Recently I
worked on an issue: after a reboot of one of the cluster nodes, virtual
machines couldn’t migrate back on this node anymore. Cluster events log
contained some errors like these ones:
Cluster resource 'SCVMM pxe Configuration' of type
'Virtual Machine Configuration' in clustered role 'pxe' failed.
Based
on the failure policies for the resource and role, the cluster service may try
to bring the resource online on this node or move the group to another node of
the cluster and then restart it.

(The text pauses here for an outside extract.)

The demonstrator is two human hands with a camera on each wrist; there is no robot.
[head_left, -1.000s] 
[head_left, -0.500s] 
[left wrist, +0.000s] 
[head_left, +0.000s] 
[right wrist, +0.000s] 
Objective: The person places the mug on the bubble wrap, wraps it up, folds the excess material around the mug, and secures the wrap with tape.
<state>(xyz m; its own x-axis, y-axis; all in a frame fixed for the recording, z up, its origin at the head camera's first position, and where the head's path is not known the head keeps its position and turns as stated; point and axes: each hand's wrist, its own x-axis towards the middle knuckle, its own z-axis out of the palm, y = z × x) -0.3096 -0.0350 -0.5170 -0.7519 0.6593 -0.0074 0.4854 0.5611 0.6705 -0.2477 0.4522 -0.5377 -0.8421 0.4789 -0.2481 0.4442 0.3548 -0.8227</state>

Check
the resource and group state using Failover Cluster Manager or the
Get-ClusterResource Windows PowerShell cmdlet.
The
Cluster service failed to bring clustered service or application 'pxe'
completely online or offline. One or more resources may be in a failed state.
This may impact the availability of the clustered service or application.
I checked
ClusterStorage folder and it turned out that there were three ClusterStorage folders
with suffixes 000 and 001.
It all looked like a good reason to dug in to a cluster log
00000cfc.000017c8::2013/11/01-20:00:36.081
INFO [DCM] Cluster Shared Volume Root is
C:\ClusterStorage
00000cfc.000017c8::2013/11/01-20:00:36.081
INFO [DCM]
UpdateClusDiskMembership(enter): nodeSet (1 2 3)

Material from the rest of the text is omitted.